Farro With Fennel Oranges Almonds (Print Version)

Nutty farro tossed with crisp fennel, fresh oranges, and toasted almonds in a zesty citrus dressing for a light Mediterranean meal.

# What You'll Need:

→ Grain

01 - 1 cup uncooked whole grain farro
02 - 3 cups water
03 - 1/2 teaspoon kosher salt

→ Produce

04 - 1 medium fennel bulb, thinly sliced
05 - 2 large oranges, peeled and segmented
06 - 2 cups arugula or baby spinach
07 - 2 tablespoons chopped fresh parsley

→ Nuts

08 - 1/2 cup sliced almonds, toasted

→ Dressing

09 - 3 tablespoons extra-virgin olive oil
10 - 1 tablespoon freshly squeezed orange juice
11 - 1 tablespoon freshly squeezed lemon juice
12 - 1 teaspoon honey or maple syrup
13 - 1 teaspoon Dijon mustard
14 - 1/4 teaspoon sea salt
15 - 1/4 teaspoon freshly ground black pepper

# How-To Steps:

01 - Rinse farro under cold water.

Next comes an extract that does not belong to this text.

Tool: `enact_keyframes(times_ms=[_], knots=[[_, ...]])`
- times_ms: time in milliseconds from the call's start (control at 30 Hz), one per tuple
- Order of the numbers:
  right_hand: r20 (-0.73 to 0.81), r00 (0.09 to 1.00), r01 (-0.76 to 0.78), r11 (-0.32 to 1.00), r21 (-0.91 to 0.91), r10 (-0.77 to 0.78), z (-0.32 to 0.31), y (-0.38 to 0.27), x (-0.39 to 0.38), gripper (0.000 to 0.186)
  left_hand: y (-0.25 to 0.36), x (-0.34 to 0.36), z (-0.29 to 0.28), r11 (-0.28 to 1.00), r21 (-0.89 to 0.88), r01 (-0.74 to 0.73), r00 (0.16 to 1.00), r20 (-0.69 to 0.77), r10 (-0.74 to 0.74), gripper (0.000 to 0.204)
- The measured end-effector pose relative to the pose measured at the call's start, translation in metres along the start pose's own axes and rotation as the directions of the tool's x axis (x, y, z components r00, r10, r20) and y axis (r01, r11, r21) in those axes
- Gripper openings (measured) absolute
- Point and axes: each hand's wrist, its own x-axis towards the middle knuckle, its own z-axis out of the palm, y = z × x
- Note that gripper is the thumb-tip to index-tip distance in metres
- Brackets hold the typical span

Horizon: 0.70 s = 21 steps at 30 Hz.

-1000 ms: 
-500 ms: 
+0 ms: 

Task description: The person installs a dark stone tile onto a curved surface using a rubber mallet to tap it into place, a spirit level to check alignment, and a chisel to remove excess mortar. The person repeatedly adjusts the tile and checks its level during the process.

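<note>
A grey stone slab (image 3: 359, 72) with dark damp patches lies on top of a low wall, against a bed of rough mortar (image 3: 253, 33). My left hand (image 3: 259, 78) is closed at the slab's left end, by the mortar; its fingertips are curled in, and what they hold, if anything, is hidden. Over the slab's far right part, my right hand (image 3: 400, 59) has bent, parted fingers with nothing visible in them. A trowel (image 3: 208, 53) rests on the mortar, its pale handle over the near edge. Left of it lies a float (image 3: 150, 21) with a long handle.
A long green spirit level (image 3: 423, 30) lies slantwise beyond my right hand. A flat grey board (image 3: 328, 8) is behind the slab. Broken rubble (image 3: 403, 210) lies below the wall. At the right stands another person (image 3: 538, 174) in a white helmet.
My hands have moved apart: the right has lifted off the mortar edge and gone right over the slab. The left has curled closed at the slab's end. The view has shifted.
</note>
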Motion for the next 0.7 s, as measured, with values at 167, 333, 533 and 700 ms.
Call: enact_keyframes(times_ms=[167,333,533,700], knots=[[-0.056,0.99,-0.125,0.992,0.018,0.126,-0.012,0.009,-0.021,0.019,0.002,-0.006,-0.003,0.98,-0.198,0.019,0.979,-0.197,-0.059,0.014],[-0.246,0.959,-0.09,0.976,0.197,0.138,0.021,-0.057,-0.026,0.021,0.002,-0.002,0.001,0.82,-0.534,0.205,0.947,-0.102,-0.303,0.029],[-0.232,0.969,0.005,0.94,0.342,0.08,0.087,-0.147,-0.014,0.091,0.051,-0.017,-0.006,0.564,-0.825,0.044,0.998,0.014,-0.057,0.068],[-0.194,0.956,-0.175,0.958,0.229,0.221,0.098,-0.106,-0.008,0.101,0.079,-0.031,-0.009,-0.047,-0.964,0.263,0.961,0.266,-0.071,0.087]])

In a medium saucepan, combine farro, water, and salt. Bring to a boil, reduce heat, cover, and simmer for 25–30 minutes until tender but still chewy. Drain excess water and allow to cool.
02 - While farro cooks, toast sliced almonds in a dry skillet over medium heat for 2–3 minutes, stirring frequently until golden and fragrant. Transfer to a plate to cool.
03 - In a large bowl, combine cooled farro, sliced fennel, orange segments, arugula or spinach, and fresh parsley.
04 - In a small bowl or jar, whisk together olive oil, orange juice, lemon juice, honey, Dijon mustard, salt, and pepper until well combined.
05 - Pour dressing over salad and toss gently to coat. Add toasted almonds and toss lightly. Garnish with reserved fennel fronds. Serve immediately or chilled.

# Expert Tips:

01 -
  • The combination of chewy farro and crunchy toasted almonds offers a satisfying texture.
  • The citrus vinaigrette adds a bright, tangy flavor that elevates the fresh fennel and oranges.
  • It is naturally vegetarian and can be easily adapted for gluten-free diets.
  • Perfect for meal prep as it stays fresh and flavorful even when served chilled.
02 -
  • Always rinse your farro thoroughly before cooking to remove surface starch for a better texture.
  • Reserve the delicate fennel fronds; they make a beautiful and aromatic garnish.
  • Check ingredient labels carefully for allergens, as this recipe contains tree nuts and mustard.